Platelet hyper-reactivity in active inflammatory arthritis is unique to the adenosine diphosphate pathway: a novel finding and potential therapeutic target

2010 
Objective. To assess the influence of disease activity on platelet function in patients with inflammatory arthritis (IA). Methods. Ninety-six patients with an established diagnosis of IA (RA, PsA, seronegative SpA) were recruited. Patients with a history of cardiovascular disease (CVD), diabetes mellitus or receiving antiplatelet therapy were excluded. Demographic data, traditional CVD risk factors and medication use were recorded. Patients were characterized as active disease (n = 38) or control disease (n = 58) groups, respectively, based on internationally validated measures of disease activity [comprising serological markers (ESR, CRP, fibrinogen), patient measures (visual analogue scale of disease activity), evaluator global assessment and the 28-joint disease activity score]. Platelet function was assessed using a novel assay of platelet reactivity.
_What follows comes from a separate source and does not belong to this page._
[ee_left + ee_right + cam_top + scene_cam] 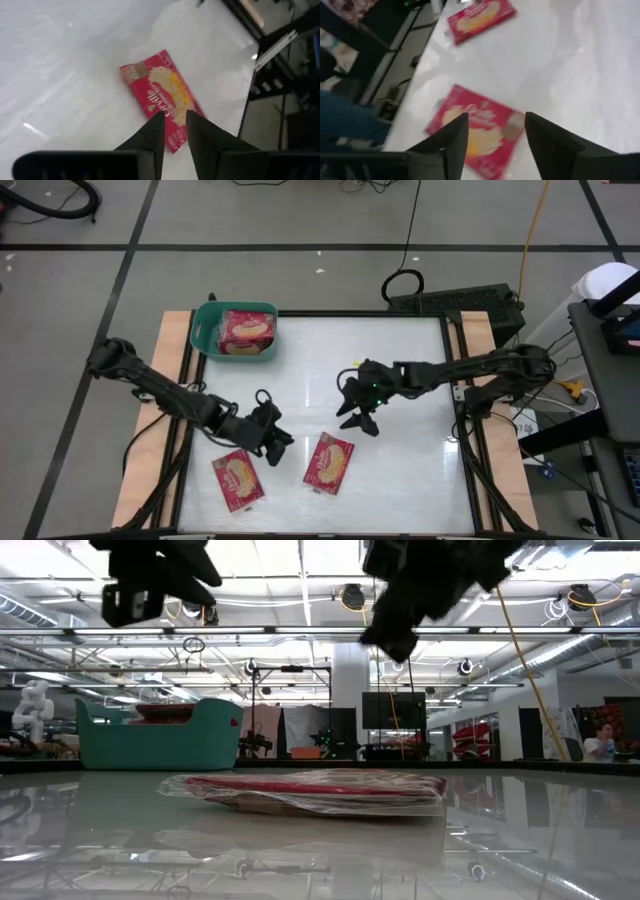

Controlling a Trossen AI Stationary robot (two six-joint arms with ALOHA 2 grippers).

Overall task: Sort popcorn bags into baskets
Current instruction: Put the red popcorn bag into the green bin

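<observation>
From above, a teal basket (206,340) holds one red popcorn bag (247,330); two more bags (329,462) (238,480) lie flat well in front of it. The left gripper (277,438) hovers between them, fingers narrowly parted and empty; the right gripper (357,414), open, hangs beside the nearer bag.

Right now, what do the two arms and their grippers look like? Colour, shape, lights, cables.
Both arms are matte black with jointed, rounded links. The left gripper and right gripper each end in two dark, wedge-shaped fingers tapering to the tips. A small green light glows on the right arm near its wrist. Dark cables run along the table's side rails by each arm's base. No legible markings.
</observation>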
Platelet aggregation to multiple concentrations of arachidonic acid, collagen, epinephrine, thrombin receptor activating peptide and adenosine diphosphate (ADP) were measured simultaneously using a modification of light transmission aggregometry. Results. The two groups (active vs control) were similar in terms of demographics and CVD risk factors. Anti-TNF-a therapy use was higher in the control group (P = 0.004), whereas NSAID use was higher in the active group (P = 0.001). There was a significant difference between the two groups in platelet response to ADP (P < 0.001). Platelet aggregation, in response to submaximal concentrations of ADP, was increased in the active disease group compared with the control group. There was no difference in platelet reactivity between the groups in response to any of the other agonists. Conclusion. Patients with active IA demonstrate enhanced platelet reactivity, unique to the ADP pathway. This potential pro-thrombotic bias may contribute to their increased cardiovascular risk.